= Task item =
Using the data below, return all lines in which "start" appears.

Segment Open

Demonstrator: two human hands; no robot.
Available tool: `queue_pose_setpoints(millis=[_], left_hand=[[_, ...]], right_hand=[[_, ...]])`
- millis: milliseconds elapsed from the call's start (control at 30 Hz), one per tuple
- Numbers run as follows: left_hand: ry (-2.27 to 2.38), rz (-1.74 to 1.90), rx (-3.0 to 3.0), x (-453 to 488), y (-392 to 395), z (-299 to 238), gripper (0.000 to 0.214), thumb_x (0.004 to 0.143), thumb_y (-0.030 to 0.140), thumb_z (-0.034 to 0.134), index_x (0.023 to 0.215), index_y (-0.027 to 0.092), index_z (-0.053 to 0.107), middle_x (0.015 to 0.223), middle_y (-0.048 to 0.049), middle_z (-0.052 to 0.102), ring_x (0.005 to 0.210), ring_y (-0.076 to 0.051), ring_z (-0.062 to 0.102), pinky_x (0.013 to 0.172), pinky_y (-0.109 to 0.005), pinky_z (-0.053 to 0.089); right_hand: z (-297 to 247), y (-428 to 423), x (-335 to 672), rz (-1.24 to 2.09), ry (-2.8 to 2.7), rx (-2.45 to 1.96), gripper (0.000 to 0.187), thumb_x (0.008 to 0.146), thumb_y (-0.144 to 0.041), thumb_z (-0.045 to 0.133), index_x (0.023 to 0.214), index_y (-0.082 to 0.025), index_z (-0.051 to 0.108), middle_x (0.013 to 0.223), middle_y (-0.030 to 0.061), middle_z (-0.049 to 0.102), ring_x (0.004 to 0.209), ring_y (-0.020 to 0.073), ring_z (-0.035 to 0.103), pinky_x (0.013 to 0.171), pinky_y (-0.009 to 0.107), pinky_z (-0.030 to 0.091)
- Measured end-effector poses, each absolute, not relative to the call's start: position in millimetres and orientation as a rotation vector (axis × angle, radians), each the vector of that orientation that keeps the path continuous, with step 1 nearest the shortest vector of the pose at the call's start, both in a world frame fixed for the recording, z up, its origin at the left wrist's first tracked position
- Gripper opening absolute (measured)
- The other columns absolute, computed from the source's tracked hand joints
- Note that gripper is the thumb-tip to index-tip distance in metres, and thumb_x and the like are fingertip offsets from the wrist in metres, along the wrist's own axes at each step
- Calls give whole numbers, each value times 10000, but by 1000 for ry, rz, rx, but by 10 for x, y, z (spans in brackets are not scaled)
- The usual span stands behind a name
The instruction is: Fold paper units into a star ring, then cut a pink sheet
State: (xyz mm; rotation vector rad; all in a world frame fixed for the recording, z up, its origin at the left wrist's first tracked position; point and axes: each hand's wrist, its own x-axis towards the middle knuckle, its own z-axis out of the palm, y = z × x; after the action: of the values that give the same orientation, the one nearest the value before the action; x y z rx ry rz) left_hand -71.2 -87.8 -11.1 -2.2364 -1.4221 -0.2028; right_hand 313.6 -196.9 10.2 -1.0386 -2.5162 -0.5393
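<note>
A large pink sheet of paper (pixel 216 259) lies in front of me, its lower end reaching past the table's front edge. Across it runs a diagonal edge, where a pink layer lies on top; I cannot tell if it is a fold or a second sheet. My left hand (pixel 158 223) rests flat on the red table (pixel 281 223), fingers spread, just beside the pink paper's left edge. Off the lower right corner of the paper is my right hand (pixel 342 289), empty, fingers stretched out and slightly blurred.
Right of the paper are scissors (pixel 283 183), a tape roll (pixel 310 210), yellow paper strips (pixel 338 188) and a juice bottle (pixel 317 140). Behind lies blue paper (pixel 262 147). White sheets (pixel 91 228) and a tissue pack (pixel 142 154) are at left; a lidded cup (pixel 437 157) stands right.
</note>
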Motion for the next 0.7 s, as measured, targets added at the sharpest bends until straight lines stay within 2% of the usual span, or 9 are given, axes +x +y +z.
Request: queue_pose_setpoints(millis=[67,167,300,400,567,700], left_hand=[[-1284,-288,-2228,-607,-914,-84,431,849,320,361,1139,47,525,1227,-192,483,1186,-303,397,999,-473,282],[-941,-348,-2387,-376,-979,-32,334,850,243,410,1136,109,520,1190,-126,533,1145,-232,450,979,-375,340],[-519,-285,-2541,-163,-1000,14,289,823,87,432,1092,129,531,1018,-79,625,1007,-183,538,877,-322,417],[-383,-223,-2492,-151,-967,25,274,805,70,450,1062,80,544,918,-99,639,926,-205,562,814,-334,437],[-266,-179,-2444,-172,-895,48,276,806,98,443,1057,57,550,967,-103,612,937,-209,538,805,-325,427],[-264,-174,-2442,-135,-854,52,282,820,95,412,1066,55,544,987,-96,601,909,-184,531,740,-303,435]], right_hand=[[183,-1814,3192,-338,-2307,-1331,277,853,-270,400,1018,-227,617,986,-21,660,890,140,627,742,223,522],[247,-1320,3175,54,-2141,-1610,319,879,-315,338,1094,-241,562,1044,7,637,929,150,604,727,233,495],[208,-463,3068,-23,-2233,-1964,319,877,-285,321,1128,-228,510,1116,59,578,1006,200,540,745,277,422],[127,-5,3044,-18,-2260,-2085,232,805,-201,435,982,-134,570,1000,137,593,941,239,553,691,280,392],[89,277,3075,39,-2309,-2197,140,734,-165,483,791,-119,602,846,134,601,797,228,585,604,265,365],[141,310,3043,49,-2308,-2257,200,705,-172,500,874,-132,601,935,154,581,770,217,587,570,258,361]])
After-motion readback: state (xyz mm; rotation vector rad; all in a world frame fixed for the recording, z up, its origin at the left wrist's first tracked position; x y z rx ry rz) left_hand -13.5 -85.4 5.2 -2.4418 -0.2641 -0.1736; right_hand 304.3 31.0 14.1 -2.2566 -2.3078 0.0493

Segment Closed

= Task response =
- millis: milliseconds elapsed from the call's start (control at 30 Hz), one per tuple
- Measured end-effector poses, each absolute, not relative to the call's start: position in millimetres and orientation as a rotation vector (axis × angle, radians), each the vector of that orientation that keeps the path continuous, with step 1 nearest the shortest vector of the pose at the call's start, both in a world frame fixed for the recording, z up, its origin at the left wrist's first tracked position

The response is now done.